I'm thankful for the breakthrough I've had since I came back to Redding. I was able to pay rent for a month. I have a client I'm doing work for. It looked like I was going to get a call from Yaks Koffee for a second interview to work on their web site and manage it!

I'm thankful for that breakthrough!

However, I've only seen part of the breakthrough I need!

I've had quite a history of only seeing partial breakthrough. Something isn't right here. God is not a half way God.

So right now I'm working on this web site for this one client. I thought I'd be done by now, yet I'm not.

I've had a few potential clients that I honestly thought would hire me by now. It turns out they are only remaining potential clients.

I haven't heard back from Yaks Koffee.

I haven't really found a permanent job yet. I've had interviews, but nothing has worked out.

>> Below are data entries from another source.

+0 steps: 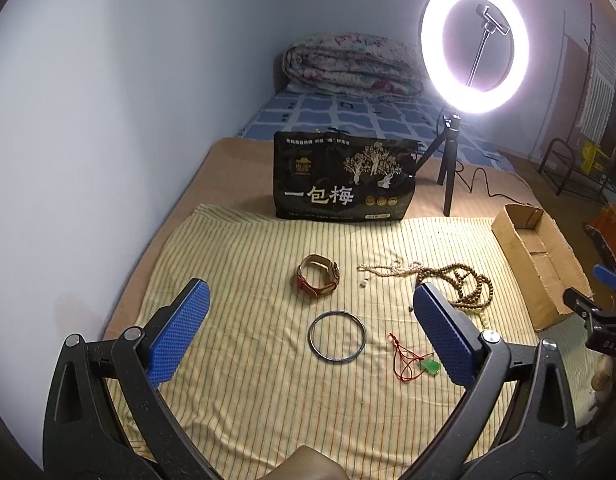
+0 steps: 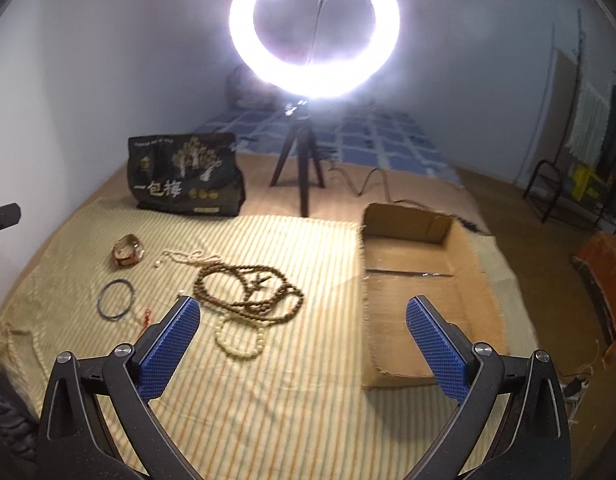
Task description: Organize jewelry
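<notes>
1. Left gripper (image 1: pixel 310 332): jaws wide apart, nothing between them, held above the striped cloth (image 1: pixel 236 392).
2. Right gripper (image 2: pixel 302 344): jaws likewise spread and empty, hovering between the beads and the cardboard box (image 2: pixel 412 336).
3. Jewelry lies loose on the cloth: leather watch (image 1: pixel 319 276), metal bangle (image 1: pixel 337 336), green pendant on red cord (image 1: pixel 428 366), pale bead strand (image 1: pixel 388 269), brown bead necklace (image 2: pixel 248 292) and a cream bead bracelet (image 2: pixel 239 340) touching its near edge.
4. The box sits open at the cloth's right side; no jewelry is visible inside, so the task appears to be at its start.
5. Recommendation: the bangle lies flat, so one finger should probably go inside the ring and one outside.
6. Bead strands overlap; gripping a bunched section should limit trailing loops and snagging on neighbours.
7. Release low inside the box.
</notes>
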Motion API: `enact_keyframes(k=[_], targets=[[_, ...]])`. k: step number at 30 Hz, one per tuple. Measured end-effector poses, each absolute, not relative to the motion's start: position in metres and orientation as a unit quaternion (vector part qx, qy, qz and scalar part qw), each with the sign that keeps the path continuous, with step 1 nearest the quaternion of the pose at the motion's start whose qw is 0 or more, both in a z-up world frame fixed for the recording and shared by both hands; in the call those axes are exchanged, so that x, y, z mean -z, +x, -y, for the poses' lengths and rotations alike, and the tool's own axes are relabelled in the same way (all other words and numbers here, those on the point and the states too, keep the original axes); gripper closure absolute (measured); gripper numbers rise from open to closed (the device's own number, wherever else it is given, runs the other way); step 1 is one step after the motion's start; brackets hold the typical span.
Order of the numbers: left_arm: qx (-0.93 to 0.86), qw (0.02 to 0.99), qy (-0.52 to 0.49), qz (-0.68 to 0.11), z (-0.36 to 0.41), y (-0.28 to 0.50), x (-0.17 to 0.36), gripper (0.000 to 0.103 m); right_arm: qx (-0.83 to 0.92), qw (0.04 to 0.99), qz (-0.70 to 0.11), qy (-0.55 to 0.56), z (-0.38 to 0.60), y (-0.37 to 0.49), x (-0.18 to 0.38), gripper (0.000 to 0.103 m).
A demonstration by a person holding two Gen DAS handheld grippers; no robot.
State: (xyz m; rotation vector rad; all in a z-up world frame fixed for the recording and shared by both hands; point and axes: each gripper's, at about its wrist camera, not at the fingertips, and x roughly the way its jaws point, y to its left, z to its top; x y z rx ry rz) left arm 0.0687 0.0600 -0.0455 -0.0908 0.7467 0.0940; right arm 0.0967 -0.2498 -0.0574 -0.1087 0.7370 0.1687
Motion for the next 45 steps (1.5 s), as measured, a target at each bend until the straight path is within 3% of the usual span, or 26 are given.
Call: enact_keyframes(k=[3, 9, 22, 45], targets=[[-0.038, 0.922, -0.059, -0.382, -0.065, 0.076, 0.051, 0.009, -0.100, 0.919, -0.379, -0.045, 0.246, 0.111, 0.062, 0.001], [-0.026, 0.905, -0.073, -0.419, -0.069, 0.091, 0.067, 0.018, -0.117, 0.906, -0.405, -0.038, 0.241, 0.135, 0.071, 0.001], [-0.002, 0.843, -0.122, -0.524, -0.060, 0.117, 0.131, 0.014, -0.185, 0.874, -0.448, -0.049, 0.220, 0.173, 0.099, 0.001], [-0.051, 0.827, -0.057, -0.558, -0.022, 0.143, 0.205, 0.014, -0.223, 0.821, -0.505, -0.142, 0.174, 0.221, 0.160, 0.001]])
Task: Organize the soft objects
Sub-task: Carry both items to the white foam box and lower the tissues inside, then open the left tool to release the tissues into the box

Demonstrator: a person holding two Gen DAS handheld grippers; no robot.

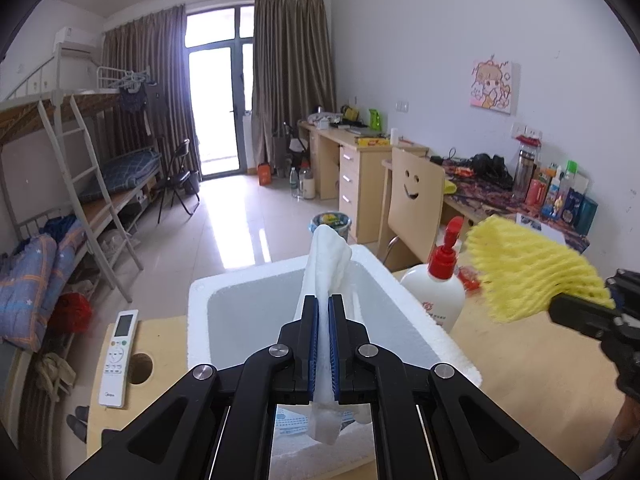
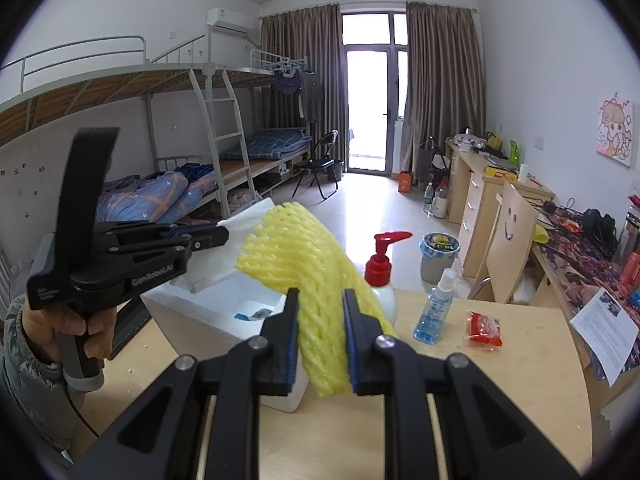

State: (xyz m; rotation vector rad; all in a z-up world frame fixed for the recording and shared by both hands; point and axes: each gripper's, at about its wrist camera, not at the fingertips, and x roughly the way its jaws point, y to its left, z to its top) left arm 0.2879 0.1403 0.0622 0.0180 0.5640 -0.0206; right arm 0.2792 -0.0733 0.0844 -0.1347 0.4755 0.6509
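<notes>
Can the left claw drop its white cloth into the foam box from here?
Probably yes. The left claw is shut on the white cloth directly over the open foam box, with nothing between them. The right claw, holding the yellow foam net, stays off to the side.

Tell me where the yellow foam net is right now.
The yellow foam net is clamped in the right gripper, held up above the table just right of the white foam box, in front of the red-pump lotion bottle.

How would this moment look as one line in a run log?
left gripper: shut on white foam sheet above white foam box | right gripper: shut on yellow foam net
</notes>
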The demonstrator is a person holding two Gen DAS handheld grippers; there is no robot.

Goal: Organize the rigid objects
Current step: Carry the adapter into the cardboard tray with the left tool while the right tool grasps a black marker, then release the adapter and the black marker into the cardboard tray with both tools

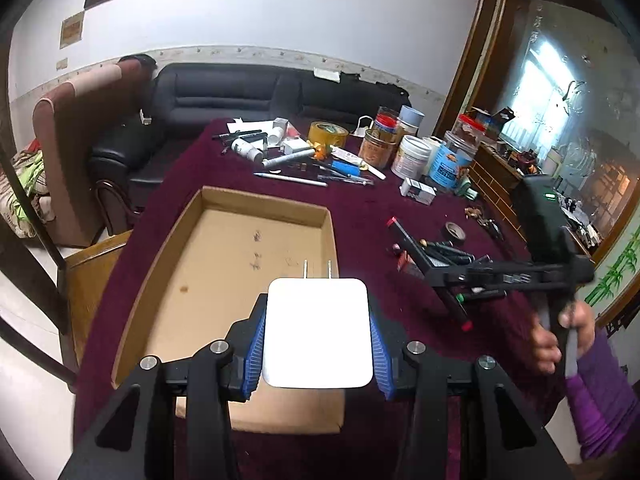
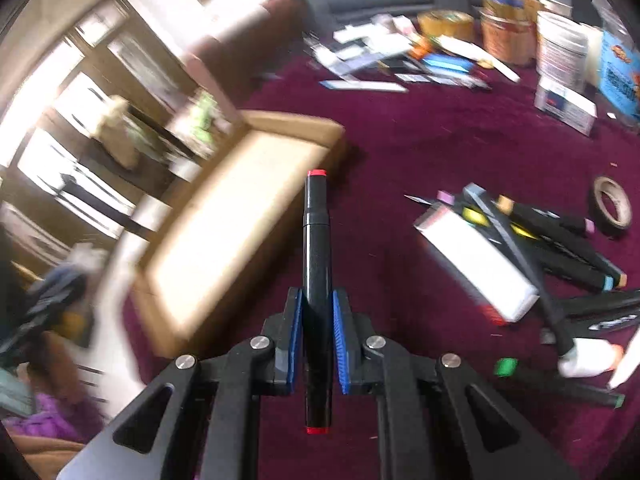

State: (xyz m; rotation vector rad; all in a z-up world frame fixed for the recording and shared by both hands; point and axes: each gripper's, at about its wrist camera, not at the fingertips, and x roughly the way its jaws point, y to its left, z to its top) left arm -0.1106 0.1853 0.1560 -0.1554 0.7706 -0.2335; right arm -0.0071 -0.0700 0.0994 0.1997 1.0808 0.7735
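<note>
My left gripper (image 1: 318, 330) is shut on a white plug adapter (image 1: 318, 332), its two metal prongs pointing forward, above the near right part of a shallow cardboard box (image 1: 224, 264). My right gripper (image 2: 317, 328) is shut on a black marker with red end caps (image 2: 317, 264), held lengthwise between the blue pads (image 2: 340, 344) over the purple tablecloth (image 2: 400, 152), just right of the cardboard box (image 2: 240, 216). In the left wrist view the right gripper (image 1: 452, 296) shows from the side with the marker (image 1: 458, 308) in it. The box looks bare inside.
A heap of black markers (image 2: 560, 248), a white box (image 2: 476, 256) and a tape ring (image 2: 612, 202) lie to the right. Pens, a tape roll (image 1: 328, 134), jars and tubs (image 1: 414, 156) crowd the table's far end. A black sofa (image 1: 240, 92) and wooden chair (image 1: 96, 264) stand beyond.
</note>
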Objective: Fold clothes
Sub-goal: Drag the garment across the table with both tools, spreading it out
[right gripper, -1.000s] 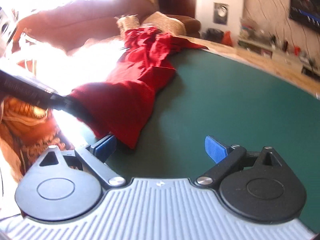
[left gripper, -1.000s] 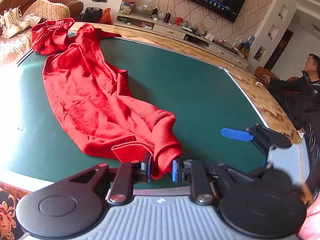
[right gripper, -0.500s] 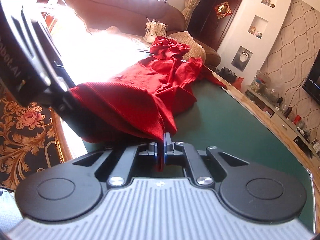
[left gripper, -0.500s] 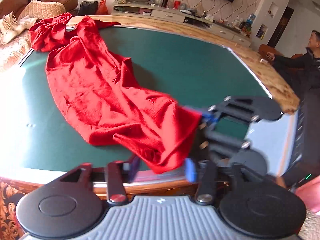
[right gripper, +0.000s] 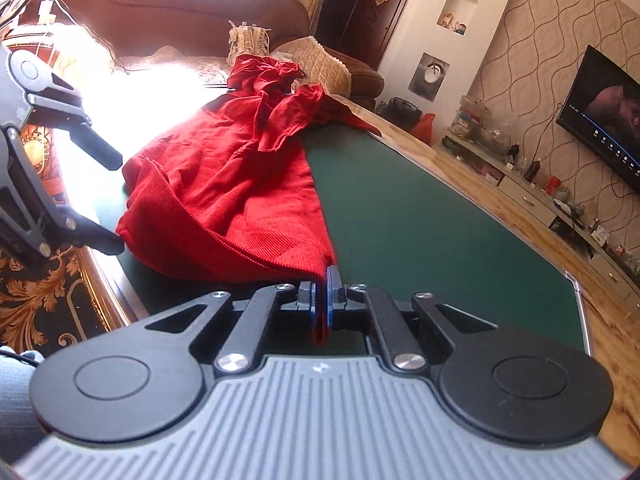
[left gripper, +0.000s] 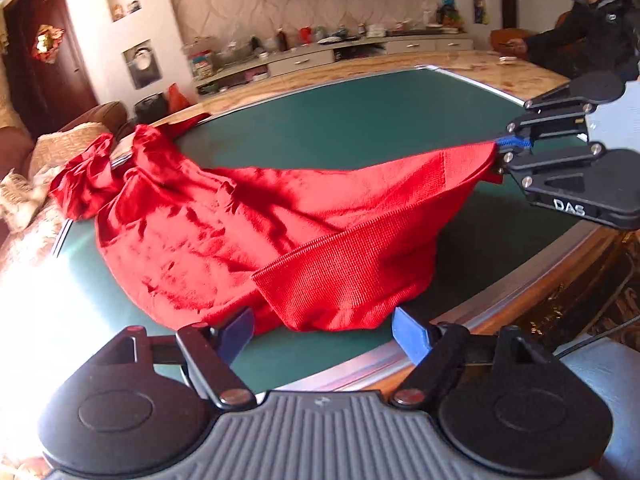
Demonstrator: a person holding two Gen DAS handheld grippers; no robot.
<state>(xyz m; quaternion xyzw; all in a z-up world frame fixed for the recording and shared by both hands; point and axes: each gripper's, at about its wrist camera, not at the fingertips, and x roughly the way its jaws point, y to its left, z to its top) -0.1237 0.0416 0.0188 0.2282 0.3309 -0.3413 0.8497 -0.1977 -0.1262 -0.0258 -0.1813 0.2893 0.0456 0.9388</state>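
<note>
Pinching one corner of the red garment [right gripper: 224, 184], the right gripper [right gripper: 320, 300] is holding its ribbed hem just above the green table [right gripper: 420, 232].

Opposite it, the left gripper [left gripper: 324, 330] is opening its jaws, the blue pads [left gripper: 408, 334] standing apart with nothing pressed between them, while the garment is lying bunched across the table's near side, its far end trailing toward the sofa [right gripper: 192, 0].
</note>
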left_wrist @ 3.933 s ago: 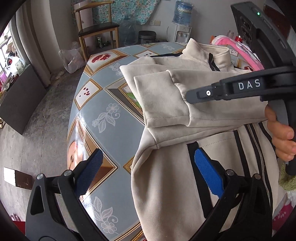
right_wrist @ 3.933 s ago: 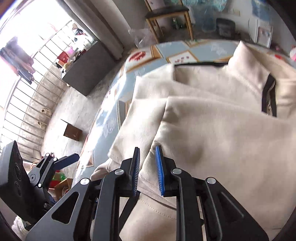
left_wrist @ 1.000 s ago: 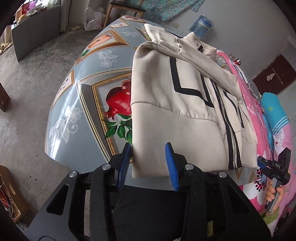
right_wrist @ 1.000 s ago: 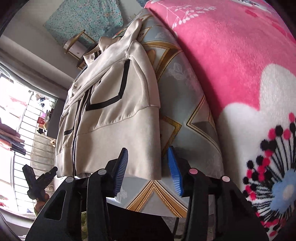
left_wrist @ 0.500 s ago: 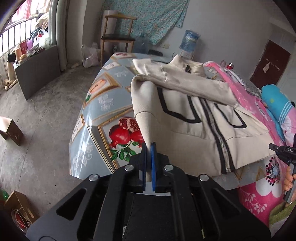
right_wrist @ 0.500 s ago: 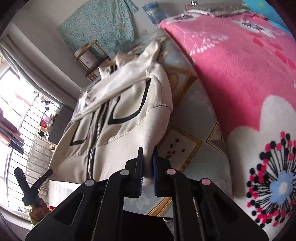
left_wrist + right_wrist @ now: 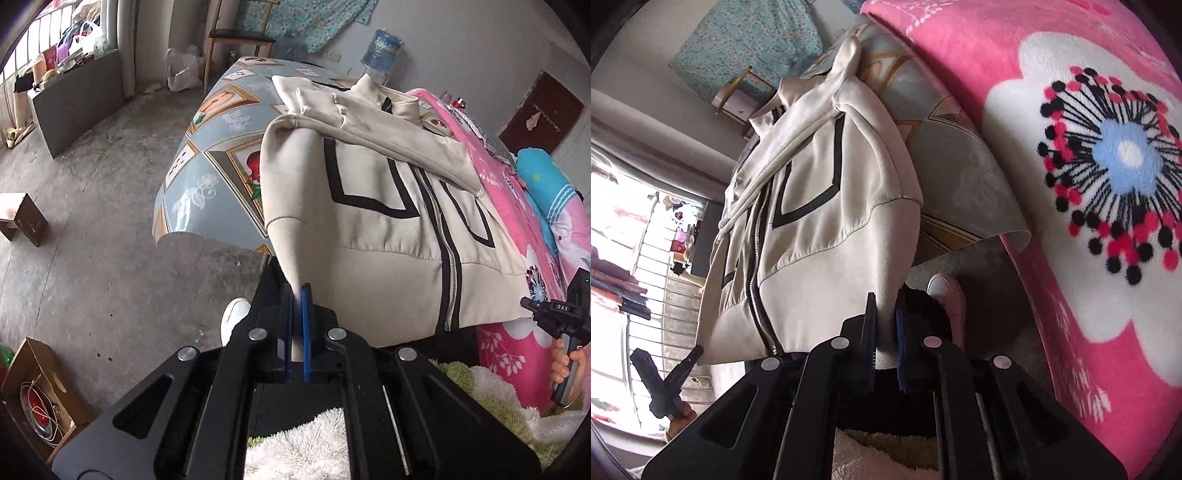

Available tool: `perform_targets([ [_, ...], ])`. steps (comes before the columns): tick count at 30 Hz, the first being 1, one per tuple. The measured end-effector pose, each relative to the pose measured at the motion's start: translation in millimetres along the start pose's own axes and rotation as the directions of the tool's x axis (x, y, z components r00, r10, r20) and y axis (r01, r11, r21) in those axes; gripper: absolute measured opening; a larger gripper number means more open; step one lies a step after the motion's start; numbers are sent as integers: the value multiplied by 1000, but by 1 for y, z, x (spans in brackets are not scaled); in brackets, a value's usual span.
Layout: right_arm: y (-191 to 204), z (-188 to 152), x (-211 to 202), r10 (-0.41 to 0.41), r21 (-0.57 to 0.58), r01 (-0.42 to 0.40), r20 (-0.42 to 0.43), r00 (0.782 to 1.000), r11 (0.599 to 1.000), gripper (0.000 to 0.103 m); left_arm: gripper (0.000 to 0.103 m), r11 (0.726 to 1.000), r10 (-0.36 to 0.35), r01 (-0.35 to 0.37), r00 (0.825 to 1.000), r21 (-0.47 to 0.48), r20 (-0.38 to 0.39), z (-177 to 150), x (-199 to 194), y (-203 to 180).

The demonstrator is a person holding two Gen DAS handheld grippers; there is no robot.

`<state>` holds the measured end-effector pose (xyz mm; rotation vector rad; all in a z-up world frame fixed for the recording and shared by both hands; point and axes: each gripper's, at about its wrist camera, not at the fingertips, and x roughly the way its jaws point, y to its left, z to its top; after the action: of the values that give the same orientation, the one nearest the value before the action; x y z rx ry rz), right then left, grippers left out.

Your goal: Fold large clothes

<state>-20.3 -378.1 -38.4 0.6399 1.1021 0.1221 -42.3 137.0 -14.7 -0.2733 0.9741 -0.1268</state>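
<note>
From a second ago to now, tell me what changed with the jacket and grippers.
Both grippers closed on the beige zip jacket: the left gripper on its left hem corner, the right gripper on the right one. Both corners are now lifted off the table. The sleeves remain folded across the chest.

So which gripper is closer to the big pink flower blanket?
Right. The right gripper pinches the jacket corner beside the pink blanket; the left gripper holds the far corner.

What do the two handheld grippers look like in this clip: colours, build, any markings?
Both are matte black plastic frames with silver rivets. The left gripper and right gripper carry ribbed blue pads. The right one's body reads "DAS" in white, with a small green light.
</note>
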Motion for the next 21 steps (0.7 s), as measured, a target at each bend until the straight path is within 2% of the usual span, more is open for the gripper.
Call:
perform_targets([
  [5,44,44,-24,31,-130,-15,125,992,991,9,4,996,-17,6,993,94,116,54,-19,-13],
  [9,65,89,-14,60,-157,-33,167,984,987,9,4,997,-20,10,991,78,130,102,3,-13],
  [16,60,158,55,83,-78,-74,129,988,994,11,7,1000,15,-16,997,17,80,154,73,0],
  [19,53,172,93,80,-29,-78,74,994,997,17,11,997,75,-74,994,-18,76,165,91,13],
  [21,44,176,104,98,11,-99,55,994,995,20,14,996,76,-73,995,-60,65,166,92,25],
])
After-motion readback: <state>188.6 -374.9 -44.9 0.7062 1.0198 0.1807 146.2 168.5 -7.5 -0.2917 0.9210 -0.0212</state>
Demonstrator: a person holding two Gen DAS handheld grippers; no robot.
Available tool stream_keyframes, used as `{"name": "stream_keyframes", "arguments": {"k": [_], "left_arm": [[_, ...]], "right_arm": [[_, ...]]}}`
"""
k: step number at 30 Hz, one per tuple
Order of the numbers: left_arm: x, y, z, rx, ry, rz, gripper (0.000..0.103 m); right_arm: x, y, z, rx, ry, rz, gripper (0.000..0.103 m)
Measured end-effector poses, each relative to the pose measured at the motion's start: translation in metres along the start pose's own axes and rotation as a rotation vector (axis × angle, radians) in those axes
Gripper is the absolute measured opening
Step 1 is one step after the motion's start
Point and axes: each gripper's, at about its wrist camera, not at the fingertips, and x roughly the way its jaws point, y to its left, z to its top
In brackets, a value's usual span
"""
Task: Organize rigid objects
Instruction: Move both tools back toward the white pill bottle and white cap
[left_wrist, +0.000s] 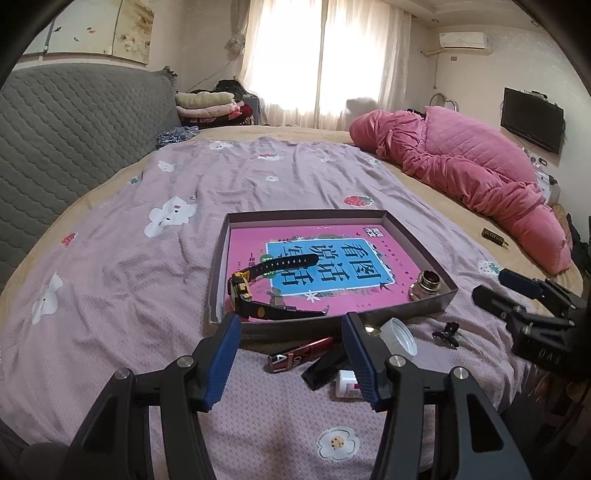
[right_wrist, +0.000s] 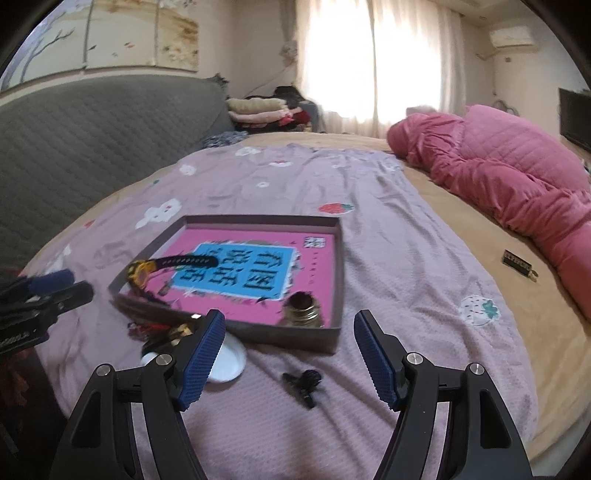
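A shallow brown box tray (left_wrist: 417, 240) (right_wrist: 338, 258) lies on the bed with a pink book in it. On the book rest a black-and-yellow watch (left_wrist: 243, 291) (right_wrist: 142, 273) and a brass-and-glass fitting (left_wrist: 424, 286) (right_wrist: 301, 310). Before the tray's near wall lie a red tube (left_wrist: 299, 354), a white cap (left_wrist: 400, 334) (right_wrist: 227, 362), a small white bottle (left_wrist: 345, 384) and a black clip (left_wrist: 447, 334) (right_wrist: 304, 384). My left gripper (left_wrist: 291, 319) (right_wrist: 62, 286) hovers open over the red tube. My right gripper (right_wrist: 290, 315) (left_wrist: 495, 288) stands open and empty above the clip.
A lilac printed sheet (left_wrist: 110, 258) covers the near bed. A pink quilt (left_wrist: 461, 158) is heaped at the right, with a small dark tag (left_wrist: 493, 236) (right_wrist: 519, 262) beside it. A grey padded headboard (left_wrist: 74, 129) rises at the left. A black wedge-shaped piece (left_wrist: 325, 369) lies by the tube.
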Motion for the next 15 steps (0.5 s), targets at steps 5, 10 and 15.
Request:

I'm broke and in need of money.

Remembering back to when I was in ministry school last year, I saw some breakthrough. Then the breakthrough stopped coming.

It doesn't make sense! I believe God keeps his word. If he says he's going to provide, hes going to provide. So I'm not sure why I'm not seeing the total breakthrough I need.

I believed God wanted me back in Redding. I still believe that. However, there is this temptation to go back to Raleigh, NC right now as a few of my friends have suggested.

Honestly, though, I know in my heart if I go back now, I'm giving up on God and the things he promised me. Either that or I've been delusional the whole time I've been here in California, and even before that. But it wouldn't be just me who was delusional but those who sent me out here in the first place as well.

Either God is going to give me the whole break through soon or I've just been delusional this whole time and need to go back to Raleigh. But I'm just crazy enough to stay here believing for the whole breakthrough just a little bit longer.